Conference Presentations

Automated Database Testing with NUnit

With a framework built in .NET using the open source application NUnit, database application developers and testers quickly can create a basic set of build verification tests and provide a foundation for a set of more powerful tests. Alan Corwin demonstrates the framework in the context of a fully functional Web site and offers a brief history of how his team developed it to show how they came to introduce automated testing into their development process. Learn what problems they encountered, how they overcame them, and the value of this framework to the team. NOTE: Those with some knowledge of Microsoft's .NET framework, a .NET programming language, and object-oriented programming will get the most out of the advanced parts of the presentation.

  • How to use NUnit, an open source test harness for .NET
  • abstract test classes
  • Increase quality and shorten development time with this framework
Alan Corwin, Process Builder, Inc.
Quality Metrics for Test: Evaluating Products, Evaluating Ourselves

As testers, we usually focus our efforts on measuring the quality of products. We count defects and organize them by severity, we compute defect density, we examine the changes in those metrics over time for trends, and we chart customer satisfaction. While these are important, we must apply additional measurements to ourselves if we are to reach the next level of testing maturity. Lee Copeland suggests that we (1) count the number of defects in our test cases and the time to find and fix them; (2) compute test coverage, a measure of how much of the software we have exercised under test conditions; and (3) determine Defect Removal Effectiveness, the ratio of the number of defects we find divided by the total number we should have found. Start keeping these and other metrics, and we are on the way to improving our testing processes and results.

Lee Copeland, Software Quality Engineering
Combinatorial Testing Experiences, Tools, and Solutions

Good test designs often require testing many different sets of valid and invalid input parameters, hardware/software environments, and system conditions. This results in a combinatorial explosion of test cases.
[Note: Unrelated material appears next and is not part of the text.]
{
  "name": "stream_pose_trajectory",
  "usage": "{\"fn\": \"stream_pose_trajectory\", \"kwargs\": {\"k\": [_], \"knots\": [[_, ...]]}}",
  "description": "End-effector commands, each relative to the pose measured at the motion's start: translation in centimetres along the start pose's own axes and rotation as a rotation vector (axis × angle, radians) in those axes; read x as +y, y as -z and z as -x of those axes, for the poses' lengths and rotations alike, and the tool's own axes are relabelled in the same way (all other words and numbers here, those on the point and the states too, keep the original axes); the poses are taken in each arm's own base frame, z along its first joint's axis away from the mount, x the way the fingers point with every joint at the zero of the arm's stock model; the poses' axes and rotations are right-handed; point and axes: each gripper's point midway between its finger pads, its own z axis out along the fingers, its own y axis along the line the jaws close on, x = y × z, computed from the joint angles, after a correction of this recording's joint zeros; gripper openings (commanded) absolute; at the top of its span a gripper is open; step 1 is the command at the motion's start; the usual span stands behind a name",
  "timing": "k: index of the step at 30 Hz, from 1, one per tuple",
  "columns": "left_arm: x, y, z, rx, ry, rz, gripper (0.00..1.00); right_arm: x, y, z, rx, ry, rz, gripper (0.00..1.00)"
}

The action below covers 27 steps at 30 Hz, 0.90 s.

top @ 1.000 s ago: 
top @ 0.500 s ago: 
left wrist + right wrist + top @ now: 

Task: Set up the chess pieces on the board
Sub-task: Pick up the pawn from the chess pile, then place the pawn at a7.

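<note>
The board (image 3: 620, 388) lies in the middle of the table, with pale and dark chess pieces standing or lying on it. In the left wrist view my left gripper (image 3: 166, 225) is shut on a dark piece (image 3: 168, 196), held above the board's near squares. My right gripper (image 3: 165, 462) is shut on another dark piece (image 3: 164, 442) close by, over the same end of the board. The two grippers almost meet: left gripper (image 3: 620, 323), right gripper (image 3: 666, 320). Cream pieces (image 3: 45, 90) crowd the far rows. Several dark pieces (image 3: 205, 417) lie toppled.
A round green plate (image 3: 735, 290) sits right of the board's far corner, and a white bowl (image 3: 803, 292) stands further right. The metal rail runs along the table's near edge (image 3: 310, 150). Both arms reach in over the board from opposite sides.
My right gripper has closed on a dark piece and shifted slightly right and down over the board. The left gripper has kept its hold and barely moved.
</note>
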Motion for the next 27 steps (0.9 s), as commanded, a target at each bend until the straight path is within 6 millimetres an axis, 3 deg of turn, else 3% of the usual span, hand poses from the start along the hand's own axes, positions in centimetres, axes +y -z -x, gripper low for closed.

For example, testing different combinations of possible hardware and software components on a typical PC could involve hundreds or even thousands of possible tests. The classic question for effective testing is always, "Given limited time and resources, which of the combinations should be tested?" Peter Zimmerer describes the underlying challenges in test case design for combinatorial testing and solutions using orthogonal arrays and all pairs test techniques. From Peter’s experiences learn about both free and commercial tools, such as AllPairs, Jenny, Pro-Test, and Telcordia AETFWEB, to support these methods and lessons.

  • A design dilemma due to the combinatorial explosion of test conditions
Peter Zimmerer, Siemens AG
STARWEST 2004: Model-Based Testing for Java and Web-Based GUI Applications

With the tools existing today, model-based testing for Java applications is extremely difficult to implement. According to Jeff Feldstein, you need a scripting language that allows for creating and manipulating complex data structures and driving your tests with models of the application. Learn about Jeff's success and the obstacles he faced implementing model-based testing for Java and HTML applications. During the presentation, Jeff demonstrates the use of XDE Tester's ScriptAssure and Java to create an HTML application model and shows examples of the programming required for model-based testing. In this model-driven approach, you will see how changes in the user interface do not require changes to the tests.

  • Ways to implement the required data structures in Java for modeling
  • What to avoid in creating the models
  • How to automatically adapt test cases to changes in the application's GUI
Jeff Feldstein, Cisco Systems Inc
Testing and Thriving in an FDA Regulated Environment

As for all life-critical software, the FDA guidance document on software validation emphasizes defect prevention, complexity analysis, risk assessment, and code coverage. Additionally, all software changes must be managed carefully and tested extensively. Based on his many years of experience testing biotech products, pharmaceuticals, medical devices, and various healthcare systems, Jim Bedford discusses the practical software tools and practices he has used to meet these stringent expectations. As a first line of action, Jim recommends implementing automated coding scans to verify that development consistently follows standards and recommended best practices. Further, measuring code complexity and path analysis provides a way to quantify risk and design corresponding test plans.

Jim Bedford, Metreck Corporation
Improving Testing with Process Assessments

Fast development cycles, distributed architectures, code reuse, and developer productivity suites make it imperative that we improve our software test efficiency. A process assessment is one approach to begin an improvement program.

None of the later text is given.